Where Journaling Does Not Work

Exchange does not journal the following scenarios and data-types:

  • Posts to public folders   Journaling cannot be enabled on public folder stores.

  • Mail sent to external distribution lists   All mail that is sent to and from internal or external distribution lists is journalized. However, the enumerated recipient list of an expanded distribution list can only be written to the envelope journal if the distribution group is internal. Therefore, recipients on a distribution list that is external to the Exchange organization are not enumerated.

Journal Data Format

Journaling is enabled at the mailbox store level. To enable journaling, you must enter a mailbox where the journalized messages are sent. When the message is delivered to the journal recipient mailbox and journalized, the format of the message is MAPI. Depending on the requirements of your compliance solution framework, MAPI format may be acceptable.

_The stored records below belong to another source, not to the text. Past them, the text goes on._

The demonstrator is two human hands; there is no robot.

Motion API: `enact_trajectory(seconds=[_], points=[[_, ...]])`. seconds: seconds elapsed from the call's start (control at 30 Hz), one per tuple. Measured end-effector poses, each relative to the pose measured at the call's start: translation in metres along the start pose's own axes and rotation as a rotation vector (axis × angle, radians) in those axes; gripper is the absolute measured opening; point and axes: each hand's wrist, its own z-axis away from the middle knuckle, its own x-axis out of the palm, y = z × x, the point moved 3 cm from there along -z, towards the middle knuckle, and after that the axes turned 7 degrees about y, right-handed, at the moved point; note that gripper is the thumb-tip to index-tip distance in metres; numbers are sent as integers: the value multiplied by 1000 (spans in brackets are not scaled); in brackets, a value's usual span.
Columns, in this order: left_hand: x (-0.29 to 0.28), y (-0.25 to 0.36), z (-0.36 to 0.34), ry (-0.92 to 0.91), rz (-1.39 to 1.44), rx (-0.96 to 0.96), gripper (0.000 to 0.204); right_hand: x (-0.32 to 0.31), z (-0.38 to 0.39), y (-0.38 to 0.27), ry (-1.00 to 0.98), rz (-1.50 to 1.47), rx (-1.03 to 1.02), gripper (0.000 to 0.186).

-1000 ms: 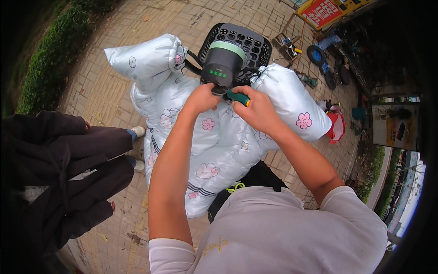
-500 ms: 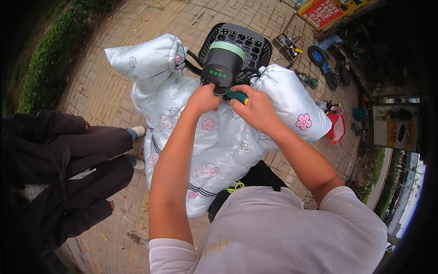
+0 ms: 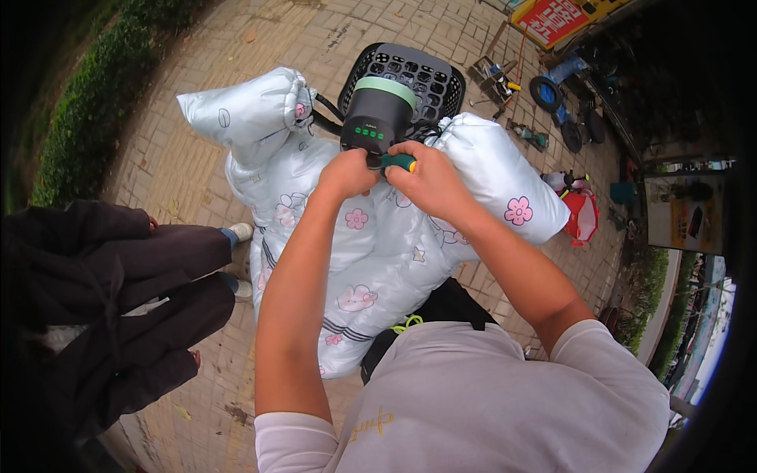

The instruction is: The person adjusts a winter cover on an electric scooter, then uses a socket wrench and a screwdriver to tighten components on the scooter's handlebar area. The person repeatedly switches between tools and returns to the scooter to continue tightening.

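In my right hand (image 3: 430,180) is a screwdriver with a green and yellow handle (image 3: 400,162), gripped between closed fingers and pointing left. Its tip is hidden near the base of a dark scooter display housing (image 3: 376,118), which has a pale green band and green lights. My left hand (image 3: 345,175) is closed against the underside of this housing, beside the screwdriver's end; what its fingers hold is hidden. Below both hands spreads a silvery-white padded scooter cover (image 3: 378,236) with pink flower prints. Its two sleeves (image 3: 240,110) wrap the handlebar ends.
A black basket (image 3: 449,83) sits in front of the housing. At my left stands a person in dark clothes (image 3: 150,260). Beyond the right sleeve lie a tool box (image 3: 495,77), a tyre (image 3: 545,94) and a red bag (image 3: 582,214) on the brick paving.
The housing, basket and both hands sit slightly further left in the picture. The right hand keeps its hold on the screwdriver, and the left stays at the housing's underside.
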Motion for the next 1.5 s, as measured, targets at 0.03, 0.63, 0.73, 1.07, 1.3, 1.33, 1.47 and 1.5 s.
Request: enact_trajectory(seconds=[0.03,0.63,0.73,1.07,1.3,1.33,1.47,1.5], points=[[0,-1,0,10,23,-3,37,0,1,1,7,-7,-8,44],[4,-7,3,20,205,-17,43,0,3,3,25,-85,34,45],[5,-6,7,29,336,-1,44,0,11,7,59,-84,-17,43],[4,-5,40,202,399,40,49,-19,40,3,17,-62,-244,36],[9,-1,84,443,681,-52,27,-40,72,1,-57,-52,-501,39],[12,-2,93,491,780,-88,24,-45,80,3,-133,-1,-506,40],[30,-7,131,614,1285,-200,15,-50,117,18,-294,-49,-578,43],[35,-8,142,620,1377,-190,15,-49,127,24,-283,-82,-597,43]])
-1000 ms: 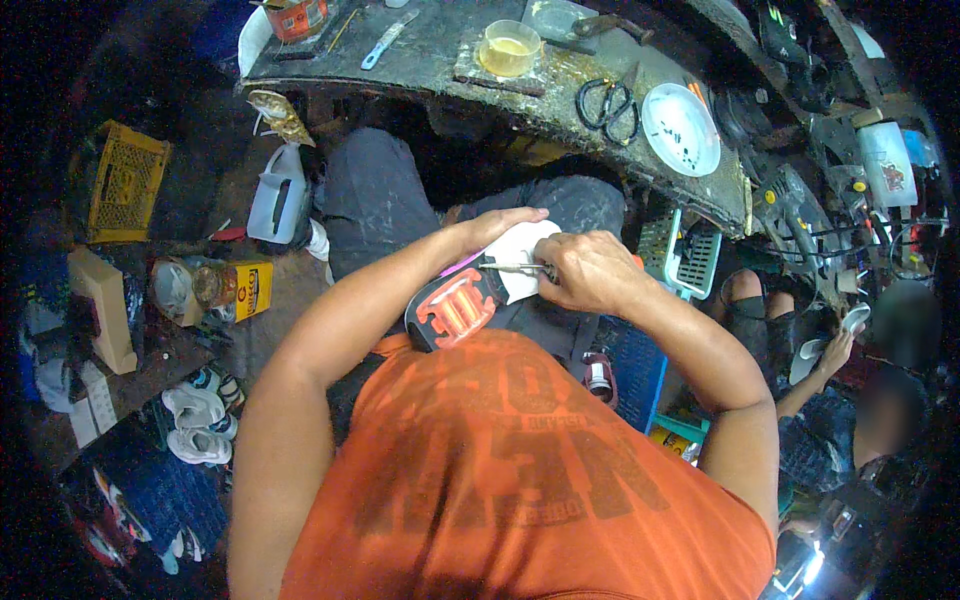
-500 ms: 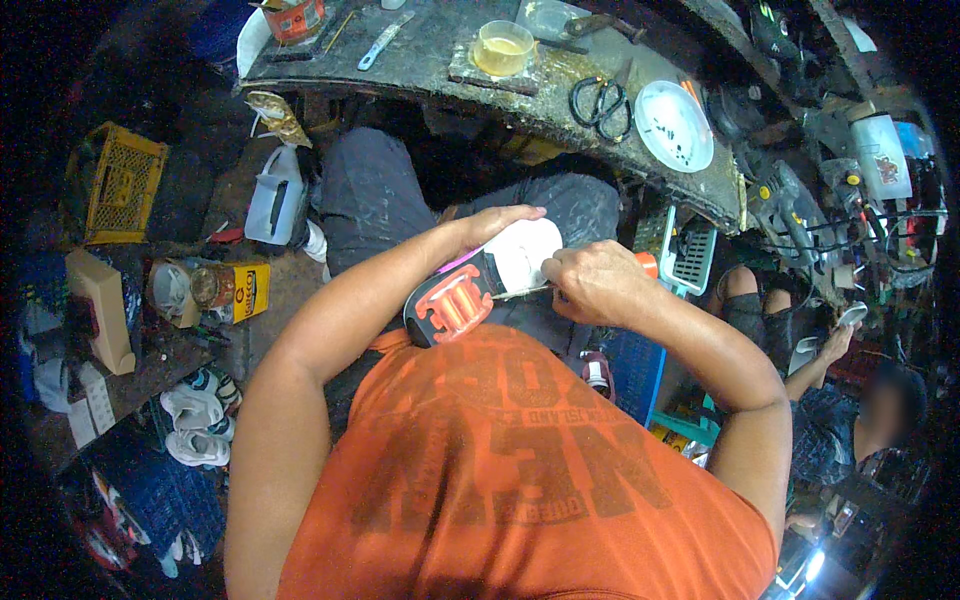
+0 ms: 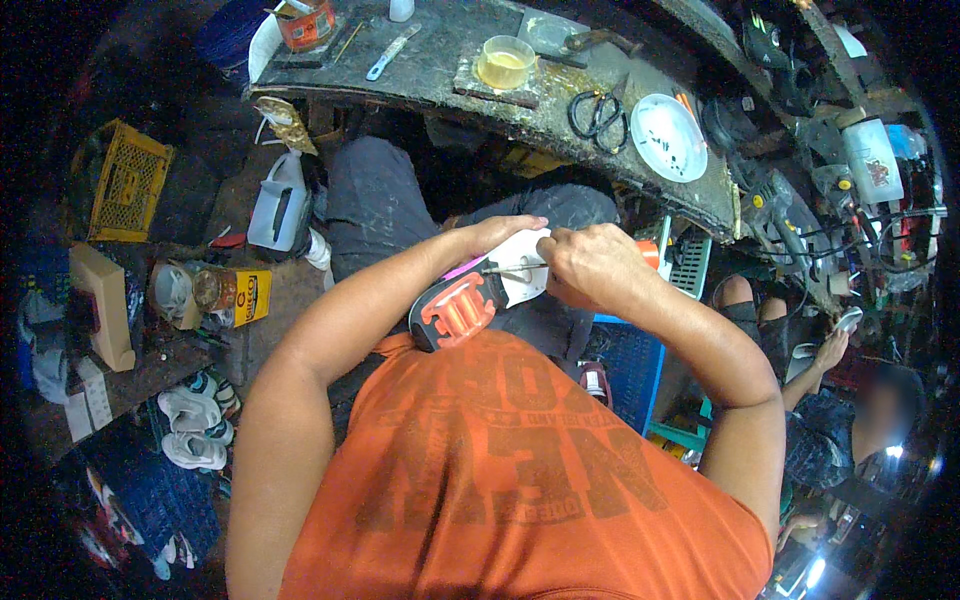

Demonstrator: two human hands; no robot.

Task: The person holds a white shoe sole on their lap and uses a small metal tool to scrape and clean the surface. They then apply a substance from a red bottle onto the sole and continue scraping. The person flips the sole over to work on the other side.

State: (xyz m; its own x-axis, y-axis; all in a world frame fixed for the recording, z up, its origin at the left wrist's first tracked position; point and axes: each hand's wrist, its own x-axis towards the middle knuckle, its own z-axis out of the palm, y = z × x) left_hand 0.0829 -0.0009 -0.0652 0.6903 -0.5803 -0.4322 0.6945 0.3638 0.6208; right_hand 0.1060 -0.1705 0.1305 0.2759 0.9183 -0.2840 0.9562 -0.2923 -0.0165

However, most of the time, Multipurpose Internet Mail Extensions (MIME) is the preferred format, because it is standardized, widely understood, structured, and able to be streamed.

Sometimes, when a third party provides the storing and sorting functions of the compliance solution framework, sending Exchange data in the MIME format over Simple Mail Transfer Protocol (SMTP) is preferred. This is done by forwarding the messages from the journal recipient mailbox to the SMTP address by using a Microsoft Office Outlook® server-side rule.

In other cases, journalized messages can be retrieved from the journal recipient mailbox by using Post Office Protocol version 3 (POP3) or Internet Message Access Protocol version 4rev1 (IMAP4). This also provides a MIME format for the message.

The reason you cannot forward journalized messages directly from the mailbox database where journaling is enabled is because some of the envelope data (for example, Bcc recipients and expanded distribution list recipients) is added by the Exchange Information Store service upon delivery to the journaling mailbox. Therefore, if you journal all mail directly to SMTP, Bcc and expanded distribution list recipient data is lost.